At the end of the 9 week trial, if one or more of the drugs was deemed effective a further 2 week course of each was given to assess if efficacy was sustained. Where prednisone was effective, including in combination with trimeprazine, the minimal effective prednisone dose was established. Doses of each drug were divided into small dog (<10 kg), medium (10–25 kg) or large (>25 kg) and not calculated on a mg/kg basis. 26/30 dogs were diagnosed with atopic dermatitis; 15/26 atopic dogs started immunotherapy at the end of the study and 4/26 dogs 3 weeks before the end of the study and 7/26 atopic dogs did not start immunotherapy during the study period.

• Subjective measurements: improvement in pruritus was recorded by owners as:
  • None-to-worse
  • Poor
  • Good
  • Excellent
• A satisfactory response was defined as good or excellent with sustained efficacy and unsatisfactory as poor or none-to-worse sustained efficacy.
• Statistical analysis of the data was limited to correlation between improvement or adverse effects with age, breed, sex, weight, clinical diagnosis and duration of clinical signs. The statistical software and methods used are not defined. Confidence intervals are not provided but can be calculated from the data.
• Adverse effects for each medication were recorded.

• Prednisone was the most effective drug with a satisfactory response in 17/30 dogs (56.7%, 95% CI 39.2–72.6%) but showed a greater satisfactory response when used in combination with trimeprazine in 23/30 dogs (76.7%, 95% CI 59.1–88.2%).
• Clemastine was the most effective antihistamine with a satisfactory response in 9/30 dogs (30%, 95% CI 16.7–47.9%).
• All other medications showed very low levels of satisfactory responses; 1/30 dogs (3.3%, 95% CI 0.6–16.7%) for astemizole and trimeprazine, 0/30 dogs (0%, 95% CI 0–11.4%) for doxepin and placebo.
• All of the above 95% confidence intervals were calculated by the author of this knowledge summary and were not reported in the original paper.
• No correlation was found between response or adverse effects and age, breed, sex, weight, diagnosis or duration of clinical signs.
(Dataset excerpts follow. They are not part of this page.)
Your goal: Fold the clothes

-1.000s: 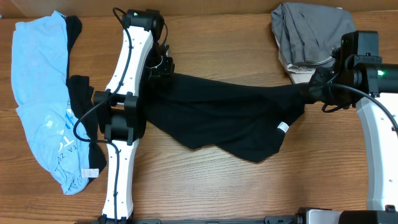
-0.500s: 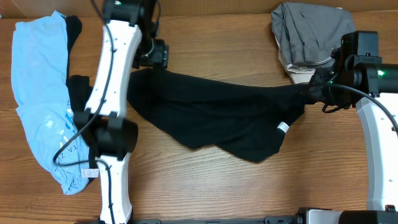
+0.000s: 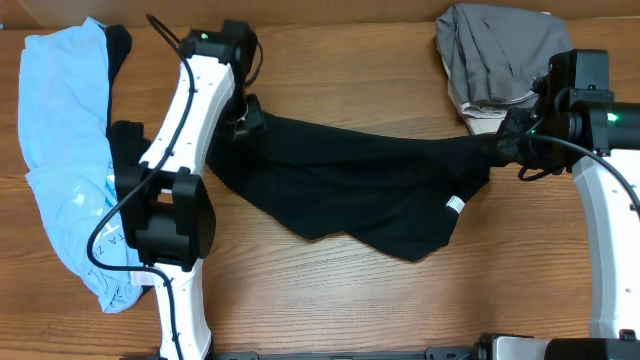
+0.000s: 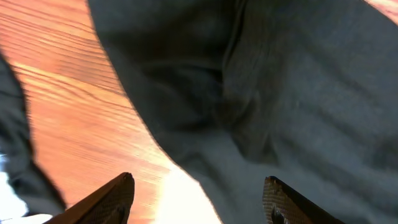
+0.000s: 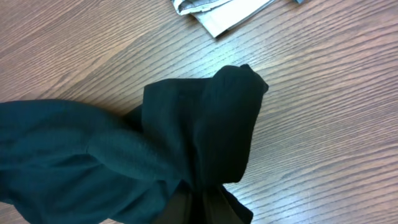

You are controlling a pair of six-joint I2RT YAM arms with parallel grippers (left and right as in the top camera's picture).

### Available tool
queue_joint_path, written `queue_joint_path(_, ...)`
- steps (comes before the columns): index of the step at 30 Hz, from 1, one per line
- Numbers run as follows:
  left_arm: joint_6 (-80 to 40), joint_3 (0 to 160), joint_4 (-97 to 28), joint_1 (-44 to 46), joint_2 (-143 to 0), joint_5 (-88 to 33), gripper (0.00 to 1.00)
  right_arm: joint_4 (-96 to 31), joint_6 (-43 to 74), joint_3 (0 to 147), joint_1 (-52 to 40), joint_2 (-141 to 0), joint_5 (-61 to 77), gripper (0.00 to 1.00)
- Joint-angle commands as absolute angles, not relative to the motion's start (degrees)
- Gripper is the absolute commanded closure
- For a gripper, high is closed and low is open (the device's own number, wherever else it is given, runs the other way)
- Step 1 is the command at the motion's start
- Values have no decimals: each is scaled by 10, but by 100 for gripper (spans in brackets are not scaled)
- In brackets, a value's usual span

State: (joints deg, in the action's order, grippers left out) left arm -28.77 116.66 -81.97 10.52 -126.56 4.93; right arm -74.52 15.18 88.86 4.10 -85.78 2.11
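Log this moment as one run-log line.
left gripper open above black garment | right gripper shut on black garment | garment unfolded across table

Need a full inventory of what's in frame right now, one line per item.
large black garment: 1, black, spread across table centre; small white tag near its right end
light blue garment: 1, light blue, left edge of table
second black garment: 1 as far as shows, black, along the blue one's right side
grey garment: 1, grey, top right
cream garment: 1, cream, peeking from under the grey one
table: 1, brown wood
left fingers: open, black, over the large garment's left end
right fingers: shut, black, gripping its right end
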Motion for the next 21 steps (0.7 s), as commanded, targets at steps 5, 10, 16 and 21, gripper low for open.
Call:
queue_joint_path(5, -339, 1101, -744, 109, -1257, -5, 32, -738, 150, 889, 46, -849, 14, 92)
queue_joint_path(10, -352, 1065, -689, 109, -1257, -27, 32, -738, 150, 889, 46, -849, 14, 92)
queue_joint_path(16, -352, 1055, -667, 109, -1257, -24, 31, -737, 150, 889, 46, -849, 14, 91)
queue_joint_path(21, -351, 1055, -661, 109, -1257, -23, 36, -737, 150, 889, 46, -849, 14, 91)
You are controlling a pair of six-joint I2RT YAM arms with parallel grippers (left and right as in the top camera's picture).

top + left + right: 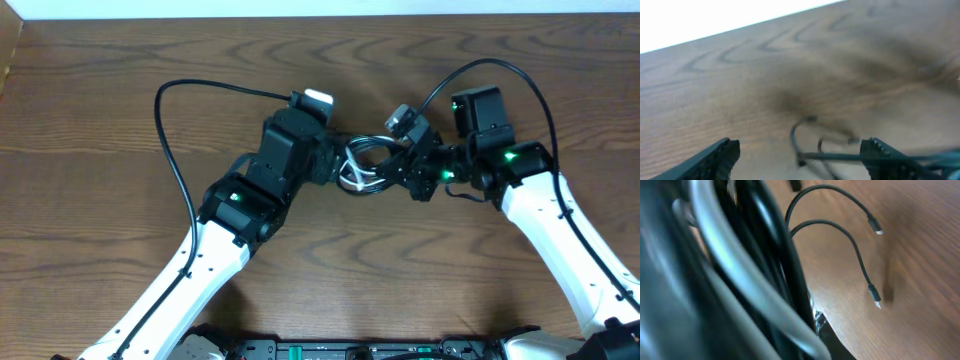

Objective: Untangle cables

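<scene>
Mostly covered overhead: cables (358, 166). Smeared out of focus across the right wrist view, masking the right claw (402, 170). Cropped at bottom: fingers (720, 157) of the left claw (800, 152).

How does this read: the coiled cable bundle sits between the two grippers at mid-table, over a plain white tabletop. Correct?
One detail is wrong. The overhead view shows the tabletop is brown wood grain, not white; white shows only beyond its far edge. The rest holds: the cable bundle sits at mid-table between the left gripper and the right gripper.
</scene>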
Adverse effects occurred most commonly with doxepin (4/30 dogs, 13.3%) and included vomiting (2/4 dogs), trembling and panting (2/4 dogs) and lethargy (1/4 dogs). Doxepin was withdrawn in 2/4 dogs due to these adverse effects.

• A more objective measurement of improvement, such as a pruritus visual analogue scale score or veterinary assessment with CADESI scoring, could have added to the study.
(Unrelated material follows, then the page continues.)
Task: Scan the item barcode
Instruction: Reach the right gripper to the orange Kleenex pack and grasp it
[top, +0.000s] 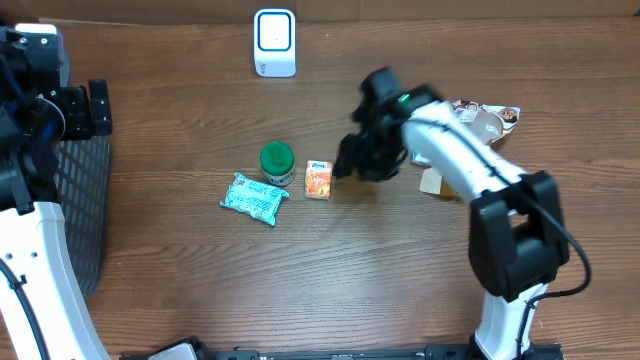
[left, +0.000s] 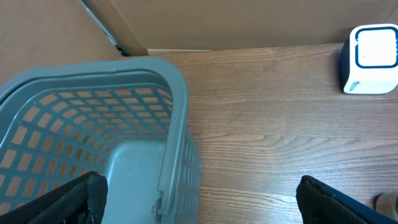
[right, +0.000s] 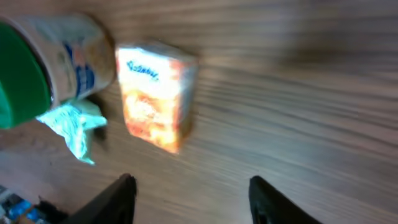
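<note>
Overhead view: so the box (top: 318, 180) is lying on the table (top: 200, 290), just right of the green-lidded jar (top: 277, 163). A teal packet (top: 254, 197) is sitting on the jar's other side. The scanner (top: 275, 42) is standing well apart at the far edge. The right gripper (top: 348, 160) is hanging just beside the box. On the right wrist cam its fingers (right: 121, 199) are standing apart with nothing between them, not touching the box. The left gripper (left: 199, 205) is gaping wide too, hanging over the basket (left: 174, 124) rim and holding nothing.
</note>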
• Confidence intervals are not reported and when calculated are wide.
• It is unclear in what order the medications were given; it is not stated if it is the same order as the table provided or randomised and therefore it is difficult to know if the sequence of medications may have had an influence on results.
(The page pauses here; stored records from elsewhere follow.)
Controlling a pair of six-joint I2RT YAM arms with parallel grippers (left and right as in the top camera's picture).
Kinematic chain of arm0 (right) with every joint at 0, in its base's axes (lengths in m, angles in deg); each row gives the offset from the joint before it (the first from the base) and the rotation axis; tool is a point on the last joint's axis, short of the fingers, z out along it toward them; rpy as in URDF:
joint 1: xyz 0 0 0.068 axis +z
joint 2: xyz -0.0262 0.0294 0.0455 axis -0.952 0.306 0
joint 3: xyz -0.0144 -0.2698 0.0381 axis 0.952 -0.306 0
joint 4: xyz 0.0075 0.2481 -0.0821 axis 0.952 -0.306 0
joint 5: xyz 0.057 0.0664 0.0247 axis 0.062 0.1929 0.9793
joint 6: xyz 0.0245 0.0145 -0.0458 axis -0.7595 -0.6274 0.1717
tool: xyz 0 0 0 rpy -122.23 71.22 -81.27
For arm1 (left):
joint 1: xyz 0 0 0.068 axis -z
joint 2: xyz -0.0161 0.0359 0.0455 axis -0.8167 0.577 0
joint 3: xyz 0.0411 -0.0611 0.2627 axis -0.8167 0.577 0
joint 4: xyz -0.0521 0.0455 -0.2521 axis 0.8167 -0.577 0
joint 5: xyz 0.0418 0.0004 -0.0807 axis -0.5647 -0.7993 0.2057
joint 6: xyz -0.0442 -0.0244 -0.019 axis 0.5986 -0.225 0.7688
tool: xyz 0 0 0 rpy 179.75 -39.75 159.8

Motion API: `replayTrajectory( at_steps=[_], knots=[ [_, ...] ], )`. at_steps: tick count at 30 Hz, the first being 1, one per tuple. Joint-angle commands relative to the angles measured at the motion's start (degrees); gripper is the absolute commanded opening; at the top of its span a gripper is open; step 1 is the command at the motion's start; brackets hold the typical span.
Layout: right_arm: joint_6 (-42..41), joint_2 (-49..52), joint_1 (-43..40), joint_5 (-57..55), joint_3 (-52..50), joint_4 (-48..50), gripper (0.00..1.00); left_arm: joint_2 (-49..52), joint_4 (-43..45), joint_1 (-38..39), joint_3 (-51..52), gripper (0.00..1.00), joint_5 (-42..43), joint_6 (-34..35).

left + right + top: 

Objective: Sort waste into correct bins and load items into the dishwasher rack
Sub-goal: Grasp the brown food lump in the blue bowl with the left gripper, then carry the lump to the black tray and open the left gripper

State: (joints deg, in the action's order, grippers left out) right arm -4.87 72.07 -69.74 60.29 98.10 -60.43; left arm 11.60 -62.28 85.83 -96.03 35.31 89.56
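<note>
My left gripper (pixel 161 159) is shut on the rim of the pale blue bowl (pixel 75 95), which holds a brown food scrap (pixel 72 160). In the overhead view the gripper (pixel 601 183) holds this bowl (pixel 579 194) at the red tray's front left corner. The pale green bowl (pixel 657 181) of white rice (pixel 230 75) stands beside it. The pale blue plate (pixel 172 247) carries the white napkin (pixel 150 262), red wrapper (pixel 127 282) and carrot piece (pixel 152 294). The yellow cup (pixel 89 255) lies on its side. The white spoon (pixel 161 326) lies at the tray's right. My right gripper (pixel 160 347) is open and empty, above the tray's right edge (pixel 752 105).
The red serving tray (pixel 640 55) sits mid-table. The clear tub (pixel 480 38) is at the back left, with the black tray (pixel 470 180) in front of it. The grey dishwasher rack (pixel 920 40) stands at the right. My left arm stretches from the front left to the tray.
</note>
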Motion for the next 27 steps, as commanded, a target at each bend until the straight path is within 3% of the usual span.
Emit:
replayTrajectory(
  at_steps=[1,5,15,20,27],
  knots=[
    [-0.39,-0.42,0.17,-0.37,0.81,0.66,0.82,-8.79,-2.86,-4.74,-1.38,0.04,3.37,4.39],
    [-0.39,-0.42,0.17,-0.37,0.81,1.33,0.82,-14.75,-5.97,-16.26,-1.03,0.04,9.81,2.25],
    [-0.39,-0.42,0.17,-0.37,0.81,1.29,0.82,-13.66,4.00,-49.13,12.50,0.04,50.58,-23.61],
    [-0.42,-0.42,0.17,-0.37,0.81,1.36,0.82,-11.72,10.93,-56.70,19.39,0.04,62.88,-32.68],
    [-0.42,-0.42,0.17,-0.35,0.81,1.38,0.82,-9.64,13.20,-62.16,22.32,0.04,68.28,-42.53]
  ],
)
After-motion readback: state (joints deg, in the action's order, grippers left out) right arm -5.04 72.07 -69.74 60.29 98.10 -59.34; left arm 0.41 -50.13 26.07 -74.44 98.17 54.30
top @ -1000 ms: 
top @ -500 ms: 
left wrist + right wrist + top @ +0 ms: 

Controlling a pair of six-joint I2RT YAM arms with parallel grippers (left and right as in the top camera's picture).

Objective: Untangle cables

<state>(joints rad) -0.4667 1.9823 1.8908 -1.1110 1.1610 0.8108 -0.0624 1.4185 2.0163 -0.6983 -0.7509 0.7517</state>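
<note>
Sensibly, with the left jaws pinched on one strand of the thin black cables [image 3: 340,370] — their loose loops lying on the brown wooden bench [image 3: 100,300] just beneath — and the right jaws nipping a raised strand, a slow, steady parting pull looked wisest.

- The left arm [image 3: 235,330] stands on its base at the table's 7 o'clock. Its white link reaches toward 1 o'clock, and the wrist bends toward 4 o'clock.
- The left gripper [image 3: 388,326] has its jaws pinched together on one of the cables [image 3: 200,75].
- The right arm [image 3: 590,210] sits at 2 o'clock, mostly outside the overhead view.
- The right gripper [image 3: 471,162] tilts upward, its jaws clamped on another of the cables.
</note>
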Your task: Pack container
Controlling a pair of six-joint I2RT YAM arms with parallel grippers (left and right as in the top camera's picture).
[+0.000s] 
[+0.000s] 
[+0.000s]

• Immunotherapy should not have been started during the study period as it may have had an effect on the owner’s perception of pruritus.
• It is not clear why a 7 day treatment period and 2 day wash-out period were chosen.
• The doses of antihistamine used are based partly on manufacturer guidelines, but some are based on empirical clinical consensus and a dose determination trial may have been more useful.
• Including dogs without a diagnosis for the cause of their pruritus may have influenced the response to treatment.
• A 3 week elimination diet trial was not sufficiently long enough to investigate cutaneous adverse food reaction. An elimination diet should be fed exclusively for 6 to 8 weeks (Olivry et al., 2015).
• There is no information on why a sample size of 30 dogs was chosen nor the power of the study.